Vehicle routing optimisation in ZIO 2 / Scala 3

Kristof Slechten
4 min readJan 10, 2023

Introduction

This article describes a toy implementation of the capacitated vehicle routing problem in scala 3 / ZIO 2.0.

ZIO is a purely functional, type-safe, composable library for asynchronous, concurrent programming in Scala

Vehicle routing problem

The vehicle routing problem (VRP) is a problem which asks:

“What is the optimal set of routes for a fleet of vehicles to traverse in order to deliver to a given set of customers?”

It generalises the travelling salesman problem (TSP). Determining the optimal solution to VRP is NP-hard.
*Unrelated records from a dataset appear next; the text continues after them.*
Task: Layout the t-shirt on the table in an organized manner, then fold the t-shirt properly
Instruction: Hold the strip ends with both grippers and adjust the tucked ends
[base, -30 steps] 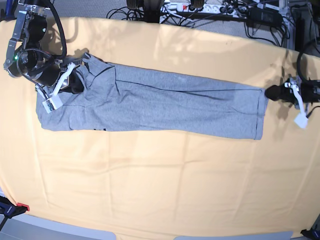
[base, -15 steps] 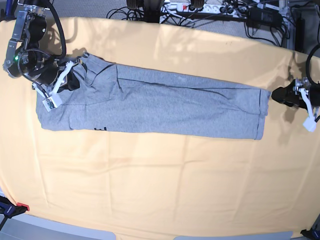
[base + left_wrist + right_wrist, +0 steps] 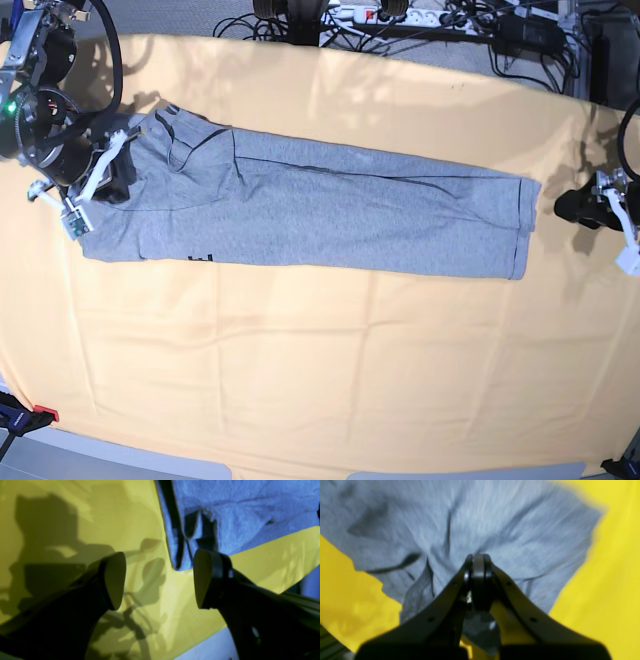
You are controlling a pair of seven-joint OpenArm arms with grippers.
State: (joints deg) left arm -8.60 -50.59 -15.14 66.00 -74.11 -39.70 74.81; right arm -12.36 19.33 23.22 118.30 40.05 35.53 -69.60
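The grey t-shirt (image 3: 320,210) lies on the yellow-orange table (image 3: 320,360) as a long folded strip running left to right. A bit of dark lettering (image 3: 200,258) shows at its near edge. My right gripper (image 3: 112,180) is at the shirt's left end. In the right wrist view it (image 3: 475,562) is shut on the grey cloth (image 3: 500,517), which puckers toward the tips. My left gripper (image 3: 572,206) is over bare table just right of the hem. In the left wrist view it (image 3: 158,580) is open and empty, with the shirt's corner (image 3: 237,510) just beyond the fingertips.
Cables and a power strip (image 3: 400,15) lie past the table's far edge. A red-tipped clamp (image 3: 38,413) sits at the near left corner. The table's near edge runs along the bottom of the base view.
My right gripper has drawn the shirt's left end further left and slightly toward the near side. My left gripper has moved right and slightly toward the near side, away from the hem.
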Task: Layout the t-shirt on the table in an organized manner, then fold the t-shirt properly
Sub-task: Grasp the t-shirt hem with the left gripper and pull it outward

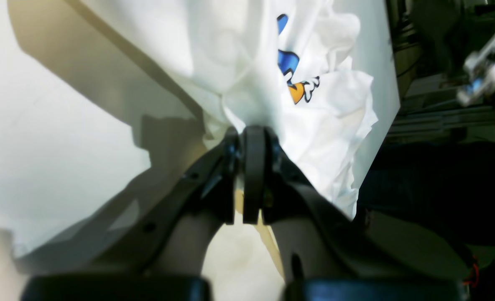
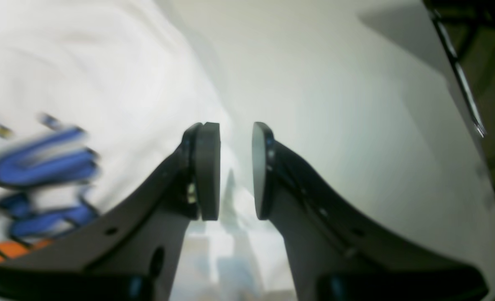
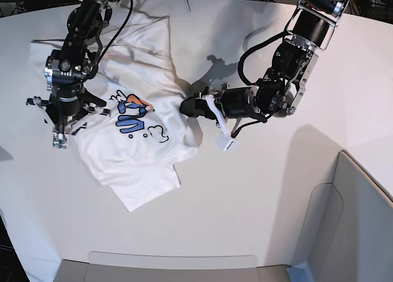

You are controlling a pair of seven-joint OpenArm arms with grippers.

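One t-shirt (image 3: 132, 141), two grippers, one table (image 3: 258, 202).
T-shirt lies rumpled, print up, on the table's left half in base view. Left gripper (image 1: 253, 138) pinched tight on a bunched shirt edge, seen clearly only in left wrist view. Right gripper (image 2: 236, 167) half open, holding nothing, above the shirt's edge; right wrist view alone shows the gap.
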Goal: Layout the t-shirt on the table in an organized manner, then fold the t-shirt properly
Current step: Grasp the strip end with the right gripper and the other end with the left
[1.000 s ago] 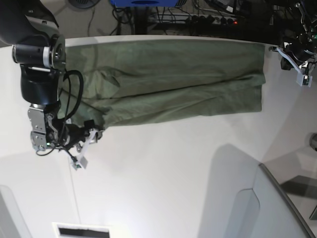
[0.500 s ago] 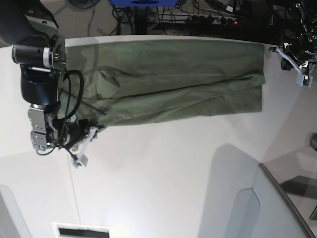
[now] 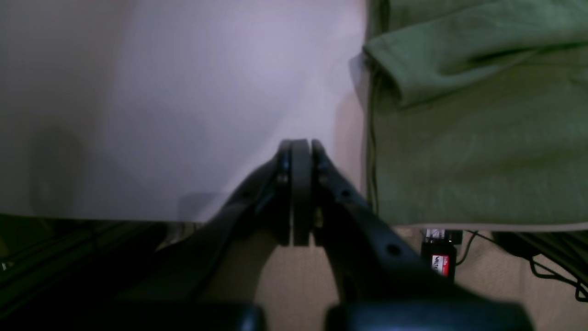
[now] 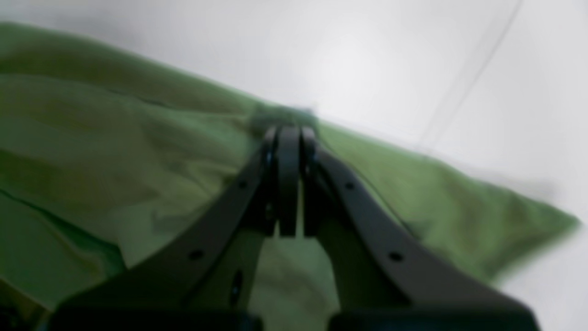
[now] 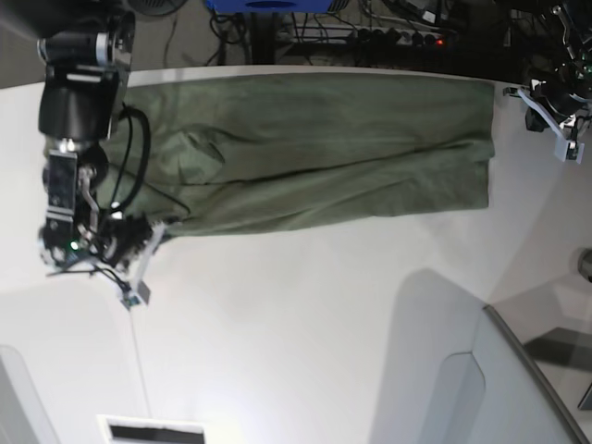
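At the base view's left the right gripper (image 5: 141,270) is clenched on a pinched fold of the olive t-shirt (image 5: 314,153), which lies stretched across the white table (image 5: 305,324), while the left gripper (image 5: 555,125) hangs closed and empty just beside the shirt's far end.

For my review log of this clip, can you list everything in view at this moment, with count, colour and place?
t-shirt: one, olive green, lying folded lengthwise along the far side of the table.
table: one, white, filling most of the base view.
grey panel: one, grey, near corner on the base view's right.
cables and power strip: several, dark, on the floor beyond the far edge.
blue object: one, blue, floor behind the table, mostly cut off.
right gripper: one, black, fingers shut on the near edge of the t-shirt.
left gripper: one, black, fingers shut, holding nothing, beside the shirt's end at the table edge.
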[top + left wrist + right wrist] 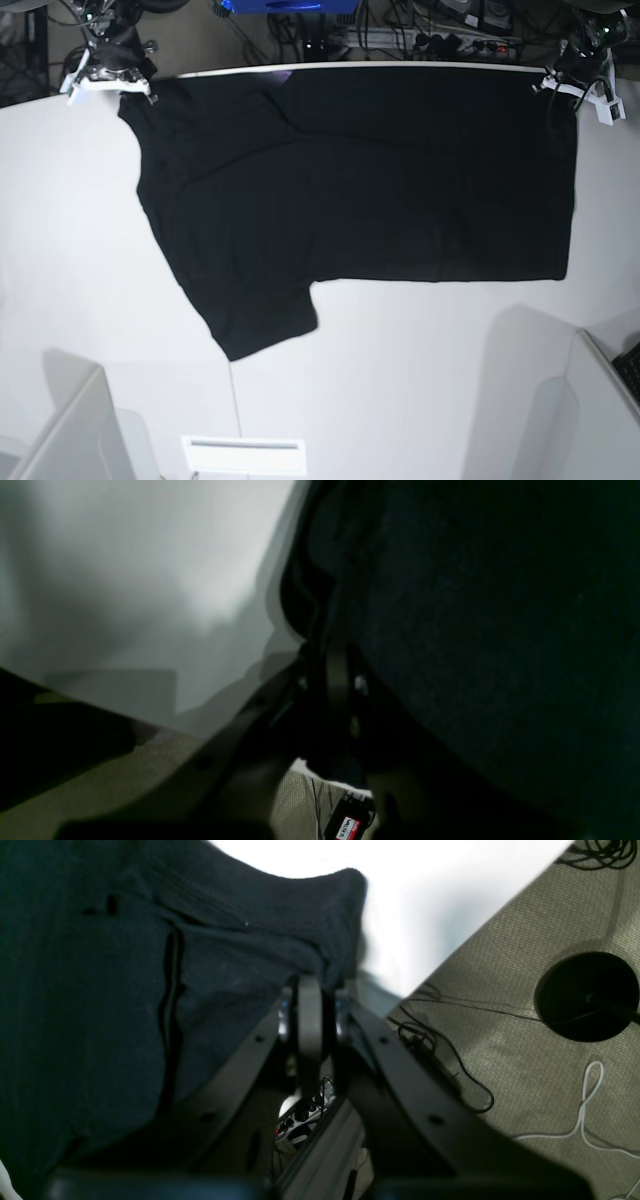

Simply put, it will take an extremely long time to calculate the optimal solution if your problem context (routes / customers / constraints) becomes large. This is a typical exponential problem.

We see examples of VRP every day:

  • Meal prep companies delivering food from central kitchens to hungry homes
  • Delivery vans that bring you groceries from local stores
  • Couriers who deliver packages to your office

Essentially, you have a fleet of vehicles and a collection of stops. You’re trying to figure out:

  1. Which vehicle should I assign to each stop?
  2. What order should the vehicles visit those stops to minimize distance (while satisfying any other constraints you might have)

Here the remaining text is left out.